Minor League Presidents
But the presidents of seven of those minor leagues decided they could not stand by and get run over. It was time to stand up and be counted.
No one stood taller than Patrick T. Powers, president of the Eastern League, and a man who knew his way around in the big time of baseball. When the group got together for the original organizing meeting in Chicago on Sept. 5, 1901, they wasted no time in selecting Powers as the first president.
Powers quickly gave the organization a name -- the National Association of Professional Baseball Leagues, Inc. It is still the official corporate name to this day, although the organization switched to the less cumbersome and better understood title of “Minor League Baseball” a few years ago.
While the group of seven were ready to take on the all-powerful National League, they knew they didn’t have much leverage in the battle. That’s why they turned to Powers.
He was not a true “insider” in the National League at the time, but he had the respect of those who were.
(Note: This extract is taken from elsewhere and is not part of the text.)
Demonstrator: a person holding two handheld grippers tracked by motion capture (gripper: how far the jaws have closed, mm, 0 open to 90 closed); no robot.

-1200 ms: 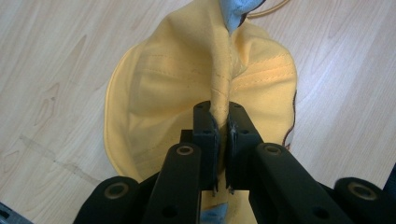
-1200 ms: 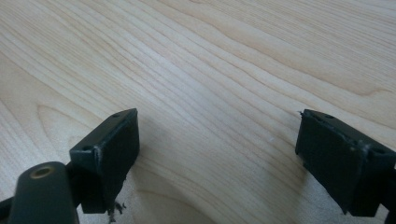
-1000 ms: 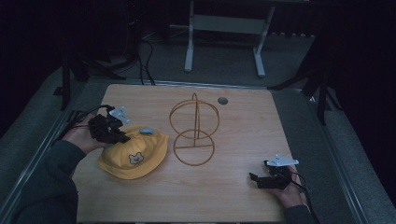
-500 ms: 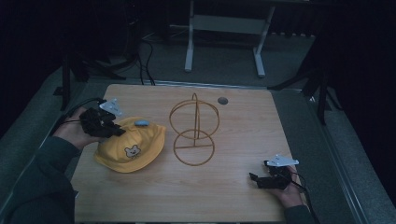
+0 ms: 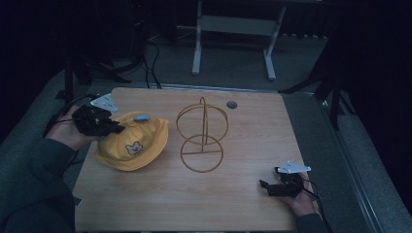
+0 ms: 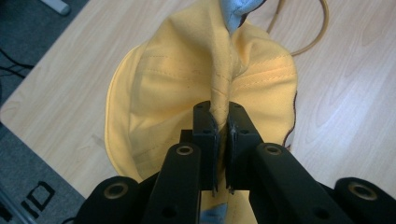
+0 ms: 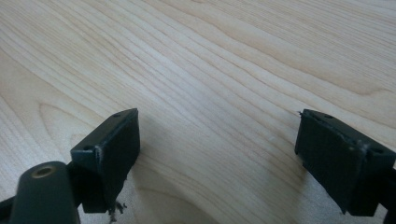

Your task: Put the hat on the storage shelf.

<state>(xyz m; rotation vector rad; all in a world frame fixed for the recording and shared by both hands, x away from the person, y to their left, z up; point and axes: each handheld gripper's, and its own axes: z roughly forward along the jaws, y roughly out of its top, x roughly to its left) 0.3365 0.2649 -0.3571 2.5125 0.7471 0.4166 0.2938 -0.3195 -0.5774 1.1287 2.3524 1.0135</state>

In his earlier years, Powers had worked for the New York team and developed a reputation for integrity. Along the way, he had become an expert on rules in the governing of the sport, while honing his skills as a negotiator.
More than that, Powers had been active in New York City in the entertainment business, which put him in contact with many of leaders in Major League baseball. Powers operated out of Madison Square Garden with a variety of public amusement enterprises, including bicycle races, which were quite popular at the time.
The presence of Powers in the leadership of the National Association earned instant respect for the new organization, and convinced many in Major League Baseball that it could be worth supporting.
Powers and the others knew that a high priority had to be getting the National League to restore the National Agreement, which would give protection to all leagues involved, particularly in the key areas of contracts and territorial rights. The National League had ended this agreement as part of its war with the American League.
But the achievements that came out of this new union were lengthy and impressive. The NAPBL set up standards for a player draft, a classification system for the different levels of leagues, a reserve list to limit the number of players for each team, and also a salary structure -- plus territorial and contract protection. All remain integral in the structure of the game today.
Powers gave solid leadership to Minor League Baseball, but did not serve a lengthy tenure. He had remained as president of the Eastern League -- which would become the International. A new war was heating up with the creation of the Federal League, a would-be major.
Many of the club owners whom Powers had brought into the game became involved, and wanted the league to become an independent. While many observers believe that Powers’ beliefs remained strongly behind the NAPBL, he felt an obligation to the members of his league. He felt the conflict of interest required his resignation as head of Minor League Baseball, and he terminated his presidency in 1909.